Table 1 summarizes the cost of privacy for appropriate parameters. As we mentioned above, stronger privacy comes at the cost of an increased loss of accuracy. However, the accuracy loss remains at a reasonable level for large cardinality sizes and an appropriate choice of parameters.

5.3 Discussion

In terms of the privacy level our approaches can be compared to RAPPOR [11] as it also uses RRT. The basic one-time RAPPOR guarantees differential privacy with \(\epsilon \le ln(3)\). With \(\epsilon <1\), we guarantee stronger privacy and an average error of less than 10%. According to [8], an error of less than 10% is classified as a precise cardinality estimator. To identify trends and reasons for employee turnover (as outlined in Example 1) this accuracy seems reasonable.

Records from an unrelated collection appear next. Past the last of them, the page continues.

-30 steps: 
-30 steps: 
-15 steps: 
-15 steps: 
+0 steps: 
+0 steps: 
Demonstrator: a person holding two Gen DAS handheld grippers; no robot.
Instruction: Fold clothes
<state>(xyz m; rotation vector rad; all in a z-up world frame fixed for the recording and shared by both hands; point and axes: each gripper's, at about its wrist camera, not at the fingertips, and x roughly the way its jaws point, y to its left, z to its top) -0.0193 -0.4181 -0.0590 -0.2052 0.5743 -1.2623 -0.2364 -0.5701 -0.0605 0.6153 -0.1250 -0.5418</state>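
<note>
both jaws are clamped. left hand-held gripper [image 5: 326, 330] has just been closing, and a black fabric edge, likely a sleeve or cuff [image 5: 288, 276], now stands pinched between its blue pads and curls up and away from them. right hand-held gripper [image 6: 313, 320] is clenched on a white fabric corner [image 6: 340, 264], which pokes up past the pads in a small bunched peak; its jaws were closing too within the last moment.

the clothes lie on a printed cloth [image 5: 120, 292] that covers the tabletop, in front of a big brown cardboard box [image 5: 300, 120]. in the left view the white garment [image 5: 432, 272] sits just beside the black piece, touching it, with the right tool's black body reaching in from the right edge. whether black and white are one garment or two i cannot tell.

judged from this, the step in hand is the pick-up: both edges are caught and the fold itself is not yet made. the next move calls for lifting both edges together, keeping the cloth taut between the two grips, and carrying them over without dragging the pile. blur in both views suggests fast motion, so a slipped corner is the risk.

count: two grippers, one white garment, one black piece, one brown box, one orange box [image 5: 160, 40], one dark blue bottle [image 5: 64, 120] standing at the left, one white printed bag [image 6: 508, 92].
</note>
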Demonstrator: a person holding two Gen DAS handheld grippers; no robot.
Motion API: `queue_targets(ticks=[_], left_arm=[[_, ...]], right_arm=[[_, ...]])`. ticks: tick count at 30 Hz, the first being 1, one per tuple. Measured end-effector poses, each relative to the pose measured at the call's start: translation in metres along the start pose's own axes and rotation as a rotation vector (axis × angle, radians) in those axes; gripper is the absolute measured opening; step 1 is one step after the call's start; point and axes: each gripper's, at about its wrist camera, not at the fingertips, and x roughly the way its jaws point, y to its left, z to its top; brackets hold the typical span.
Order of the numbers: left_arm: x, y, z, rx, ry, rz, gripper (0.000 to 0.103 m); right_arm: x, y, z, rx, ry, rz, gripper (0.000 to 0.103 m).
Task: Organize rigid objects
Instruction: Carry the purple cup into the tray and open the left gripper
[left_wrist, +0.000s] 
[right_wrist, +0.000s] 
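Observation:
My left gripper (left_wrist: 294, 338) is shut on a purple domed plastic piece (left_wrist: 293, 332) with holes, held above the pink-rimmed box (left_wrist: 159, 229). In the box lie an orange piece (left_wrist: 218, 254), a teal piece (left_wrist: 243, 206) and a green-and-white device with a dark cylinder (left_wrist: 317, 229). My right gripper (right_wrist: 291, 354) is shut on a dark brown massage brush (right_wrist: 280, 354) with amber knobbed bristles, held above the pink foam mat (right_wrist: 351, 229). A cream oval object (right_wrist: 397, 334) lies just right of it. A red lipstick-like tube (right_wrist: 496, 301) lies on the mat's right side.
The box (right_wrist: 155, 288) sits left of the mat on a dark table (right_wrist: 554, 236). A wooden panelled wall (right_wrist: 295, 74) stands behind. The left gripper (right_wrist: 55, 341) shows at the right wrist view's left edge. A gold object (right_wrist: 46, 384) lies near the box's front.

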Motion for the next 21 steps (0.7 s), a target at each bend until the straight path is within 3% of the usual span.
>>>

For the sake of clarity, we have envisioned our algorithms in a centralized setting so far only. That is, collecting data at a central point, which manages the sketches and performs the randomization. RSTxFM and RRTxFM however can also be used in a local mode and therefore provide local differential privacy. In this mode, each employee will manage the sketches and perform the described algorithm locally. The perturbed sketches will then be transmitted to the data collector. The perturbation r however will lead to a higher loss of accuracy when aggregating sketches. We therefore suggest to prefer RRTxFM for data collection and integration as it provides differential privacy even for \(r=0\).

When collecting data over time, the time series can leak information and eventually reveal the true value. In case of static already existing data, this is not relevant. However, it becomes relevant for employee satisfaction surveys, for example. RAPPOR provides protection against this type of information leakage by employing so-called memoization [11]. The memoization part “remembers” the result of RRT instead of recalculating it for a new query. This method is also applicable to RRTxFM. In the future, we will extend our evaluation and compare the results to various related approaches, including RAPPOR.

Table 1. Cost of privacy (\(N=10^4\); RSTxFM: \(p_1=0.3\); RRTxFM: \(p_1=0.4\), \(p_2=0.15\)).

6 Conclusion

In this paper, we have shown that probabilistic counting can be used for differentially private statistics. We combined counting sketches with an additional randomization step to prevent personal data leakage. By comparing our developed algorithms, RSTxFM and RRTxFM, we exposed various parameter dependencies and found that the same privacy level does not necessarily result in the same accuracy. We however also showed that appropriate parameters can be found to gain privacy and accuracy.

In summary, our approaches provide strong differential privacy guarantees (\(\epsilon <1\)) with a loss of accuracy below 10% and therefore balance the trade-off between privacy and accuracy.